WHAT YOU WILL DO |
If a line of the data below contains the string "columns", copy it into your answer.

DATASET EXTRACT |

▼

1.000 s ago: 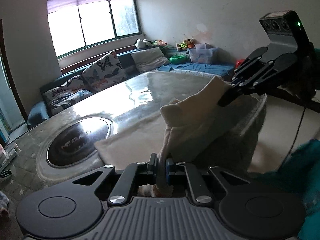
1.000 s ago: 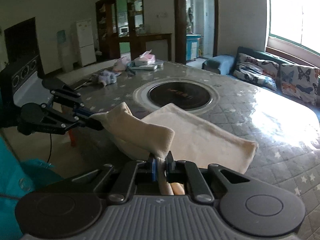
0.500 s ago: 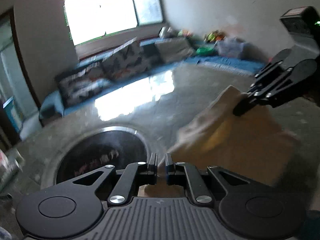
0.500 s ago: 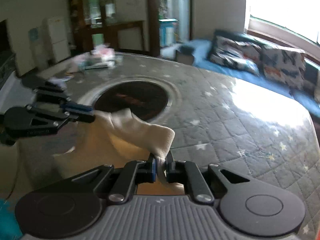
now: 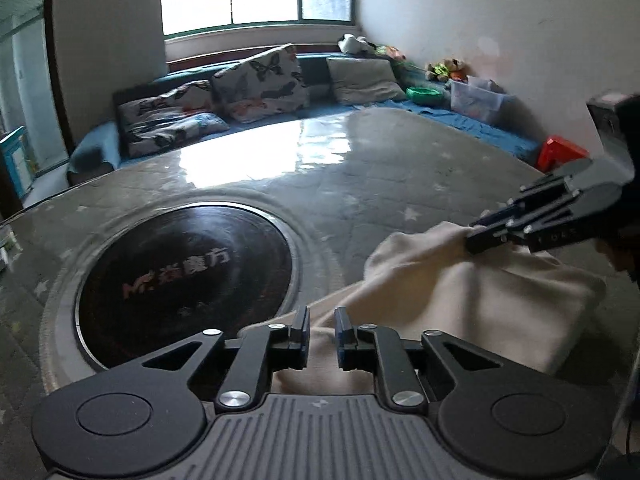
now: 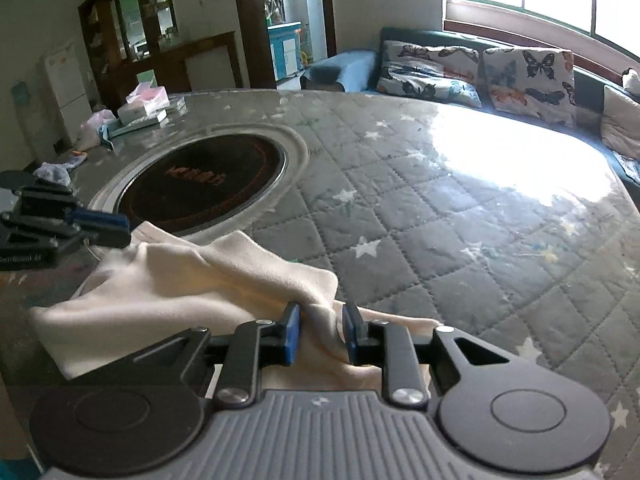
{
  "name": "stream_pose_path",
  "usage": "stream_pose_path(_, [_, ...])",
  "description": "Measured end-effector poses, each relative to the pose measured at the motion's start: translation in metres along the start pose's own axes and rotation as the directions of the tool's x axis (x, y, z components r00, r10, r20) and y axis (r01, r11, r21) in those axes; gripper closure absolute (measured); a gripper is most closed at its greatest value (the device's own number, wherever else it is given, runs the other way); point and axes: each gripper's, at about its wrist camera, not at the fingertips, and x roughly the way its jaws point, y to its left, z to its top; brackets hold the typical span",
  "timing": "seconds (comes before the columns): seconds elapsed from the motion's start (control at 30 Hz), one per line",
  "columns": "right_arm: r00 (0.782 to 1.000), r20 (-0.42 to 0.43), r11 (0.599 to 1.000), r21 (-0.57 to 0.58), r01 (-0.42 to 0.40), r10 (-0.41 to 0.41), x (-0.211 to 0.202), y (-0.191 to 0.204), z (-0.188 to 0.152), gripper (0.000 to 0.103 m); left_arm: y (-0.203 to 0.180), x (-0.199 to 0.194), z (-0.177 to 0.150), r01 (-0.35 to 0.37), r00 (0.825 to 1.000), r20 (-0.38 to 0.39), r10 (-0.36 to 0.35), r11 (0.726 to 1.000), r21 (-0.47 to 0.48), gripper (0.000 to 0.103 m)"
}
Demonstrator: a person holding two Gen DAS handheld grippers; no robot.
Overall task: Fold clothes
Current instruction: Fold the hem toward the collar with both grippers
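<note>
Both tongs, left (image 5: 321, 334) and right (image 6: 320, 330), are opening, cream cloth (image 6: 192, 280) loose between their pads. It lies folded and rumpled on the quilted surface (image 6: 420, 220) beside a black disc (image 5: 184, 272) whose lettering begins "M".

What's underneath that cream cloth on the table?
The cream cloth lies on the grey quilted star-print table cover, its far edge lapping the rim of the round black hotplate. Whatever lies directly beneath its folds is hidden.

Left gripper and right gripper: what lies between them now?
Only the cream garment spans from the left gripper to the right gripper, sagging onto the quilted table; the right wrist view shows it. Both jaws are opening.
</note>
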Motion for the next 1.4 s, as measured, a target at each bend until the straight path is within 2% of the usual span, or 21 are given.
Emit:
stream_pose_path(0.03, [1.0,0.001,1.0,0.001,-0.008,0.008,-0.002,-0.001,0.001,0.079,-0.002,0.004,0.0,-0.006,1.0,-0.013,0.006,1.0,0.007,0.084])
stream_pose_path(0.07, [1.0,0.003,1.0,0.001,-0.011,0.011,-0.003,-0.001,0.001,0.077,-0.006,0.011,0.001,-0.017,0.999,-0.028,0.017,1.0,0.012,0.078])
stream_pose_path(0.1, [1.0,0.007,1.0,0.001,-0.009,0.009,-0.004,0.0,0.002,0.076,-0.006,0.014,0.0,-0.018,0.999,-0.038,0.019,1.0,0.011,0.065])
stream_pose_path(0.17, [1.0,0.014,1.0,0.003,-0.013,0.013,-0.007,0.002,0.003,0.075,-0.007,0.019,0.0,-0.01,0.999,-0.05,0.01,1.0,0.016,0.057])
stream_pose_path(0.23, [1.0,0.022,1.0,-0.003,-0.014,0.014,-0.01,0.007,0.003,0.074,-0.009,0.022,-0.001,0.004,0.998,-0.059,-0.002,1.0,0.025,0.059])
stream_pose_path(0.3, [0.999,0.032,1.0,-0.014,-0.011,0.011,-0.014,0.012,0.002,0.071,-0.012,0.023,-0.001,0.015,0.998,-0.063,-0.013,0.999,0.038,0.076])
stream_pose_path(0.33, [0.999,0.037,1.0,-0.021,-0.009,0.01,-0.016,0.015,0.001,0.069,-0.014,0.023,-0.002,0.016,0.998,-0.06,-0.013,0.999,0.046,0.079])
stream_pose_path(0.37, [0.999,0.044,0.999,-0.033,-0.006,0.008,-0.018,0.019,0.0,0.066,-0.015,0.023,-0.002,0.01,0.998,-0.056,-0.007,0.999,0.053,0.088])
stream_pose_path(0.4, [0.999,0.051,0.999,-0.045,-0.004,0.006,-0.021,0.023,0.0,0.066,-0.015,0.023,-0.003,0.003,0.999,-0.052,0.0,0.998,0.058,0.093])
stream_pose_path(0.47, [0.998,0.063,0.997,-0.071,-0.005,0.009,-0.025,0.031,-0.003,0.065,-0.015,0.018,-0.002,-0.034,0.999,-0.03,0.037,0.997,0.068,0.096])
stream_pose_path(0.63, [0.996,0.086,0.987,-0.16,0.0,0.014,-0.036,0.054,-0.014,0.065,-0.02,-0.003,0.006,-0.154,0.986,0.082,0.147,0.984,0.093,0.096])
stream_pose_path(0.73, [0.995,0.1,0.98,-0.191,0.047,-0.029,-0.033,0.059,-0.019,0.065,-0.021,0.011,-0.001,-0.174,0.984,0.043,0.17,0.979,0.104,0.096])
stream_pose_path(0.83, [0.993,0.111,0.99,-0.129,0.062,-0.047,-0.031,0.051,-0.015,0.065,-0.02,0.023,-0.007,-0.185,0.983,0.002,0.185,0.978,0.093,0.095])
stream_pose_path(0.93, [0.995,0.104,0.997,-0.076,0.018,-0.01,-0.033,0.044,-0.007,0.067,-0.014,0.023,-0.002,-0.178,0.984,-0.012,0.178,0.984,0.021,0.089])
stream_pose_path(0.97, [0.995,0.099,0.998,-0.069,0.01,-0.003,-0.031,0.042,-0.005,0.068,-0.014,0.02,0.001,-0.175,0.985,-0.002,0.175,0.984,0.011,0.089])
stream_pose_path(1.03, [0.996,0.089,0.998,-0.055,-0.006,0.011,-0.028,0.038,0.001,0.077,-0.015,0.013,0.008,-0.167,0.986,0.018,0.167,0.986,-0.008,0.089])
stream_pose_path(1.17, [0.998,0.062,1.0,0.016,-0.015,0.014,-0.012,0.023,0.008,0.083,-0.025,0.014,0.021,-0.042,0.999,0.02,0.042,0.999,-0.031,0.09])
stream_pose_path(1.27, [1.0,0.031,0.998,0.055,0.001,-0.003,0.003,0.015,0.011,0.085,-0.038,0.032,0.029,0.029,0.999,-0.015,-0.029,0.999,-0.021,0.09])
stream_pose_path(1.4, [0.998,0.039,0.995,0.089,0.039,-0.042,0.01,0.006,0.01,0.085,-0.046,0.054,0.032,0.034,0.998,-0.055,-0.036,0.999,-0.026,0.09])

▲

SOLUTION FOR THIS PROBLEM |
  "timing": "seconds (comes before the columns): seconds elapsed from the motion's start (control at 30 Hz), one per line",
  "columns": "right_arm: r00 (0.782 to 1.000), r20 (-0.42 to 0.43), r11 (0.599 to 1.000), r21 (-0.57 to 0.58), r01 (-0.42 to 0.40), r10 (-0.41 to 0.41), x (-0.211 to 0.202), y (-0.191 to 0.204), z (-0.188 to 0.152), gripper (0.000 to 0.103 m); left_arm: y (-0.203 to 0.180), x (-0.199 to 0.194), z (-0.177 to 0.150), r01 (-0.35 to 0.37), r00 (0.825 to 1.000), r20 (-0.38 to 0.39), r10 (-0.36 to 0.35), r11 (0.726 to 1.000), r21 (-0.47 to 0.48), gripper (0.000 to 0.103 m)"

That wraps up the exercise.